DC and AC cables work differently. DC cables are used to transmit direct current, and the current direction of their inner conductors is always consistent. On the other hand, AC cables are used to transmit alternating current whose direction of current changes periodically. The working principles of these two cables determine their different applications in power systems.
Transmission Distance Disparities
There is also a difference in transmission distance between DC cables and AC cables. DC cables are particularly suitable for long-distance transmission, such as the High-Voltage Direct Current (HVDC) systems that can span thousands of kilometers with minimal power loss. This is because DC power experiences lower losses due to the absence of reactive power and skin effect issues that plague AC transmission. In contrast, AC cables are more advantageous in short-distance transmission. The power loss in AC systems increases with distance due to factors like resistance, inductive reactance, and capacitive reactance, which are exacerbated by the frequency of the current and the voltage levels. For instance, over distances exceeding 600 kilometers, HVDC systems can be up to 30% more efficient than their AC counterparts.
Loss Characteristics Distinction
The losses of DC cables and AC cables are also different.

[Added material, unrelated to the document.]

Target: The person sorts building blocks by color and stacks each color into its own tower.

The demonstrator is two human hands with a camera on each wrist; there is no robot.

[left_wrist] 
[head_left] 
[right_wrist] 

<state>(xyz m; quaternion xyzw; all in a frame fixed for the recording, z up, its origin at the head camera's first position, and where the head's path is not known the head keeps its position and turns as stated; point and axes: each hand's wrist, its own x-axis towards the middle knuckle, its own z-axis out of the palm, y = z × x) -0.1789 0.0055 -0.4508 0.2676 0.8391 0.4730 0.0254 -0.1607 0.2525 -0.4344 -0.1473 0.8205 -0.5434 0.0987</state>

DC cables have relatively low losses because the transmission of DC current does not cause losses in resistance, inductance, and capacitance in the same way as AC. In DC systems, the main losses are due to the resistance of the conductor material. However, AC cables face additional challenges. The changing current direction in AC systems leads to skin effect, where the current tends to concentrate near the surface of the conductor, increasing effective resistance. Moreover, electromagnetic induction in AC systems causes reactive power losses, which reduce overall transmission efficiency. These factors mean that for equivalent power transmission, AC systems often require larger conductors and more complex equipment to manage losses.
Application Field Variations
There are also differences in application fields between DC cables and AC cables. DC cables are widely used in large power systems, such as intercontinental grid connections and undersea power links. For example, the NorNed cable connecting Norway and the Netherlands uses HVDC technology to transmit clean energy over 580 kilometers under the North Sea. They are also crucial in renewable energy integration, like solar and wind farms that convert DC power for long-distance transmission before converting it back to AC for distribution. In contrast, AC cables dominate urban power distribution, powering buildings and households. Their compatibility with transformers allows for easy voltage adjustment, making them ideal for the complex network of power delivery from substations to end-users.
To sum up, there are obvious differences between DC cables and AC cables in terms of working principle, transmission distance, loss and application fields. Understanding these differences helps us make the right choices in power system design and application. Whether it is a DC cable or an AC cable, they all play an important role in power transmission, providing a convenient and reliable power supply for our lives.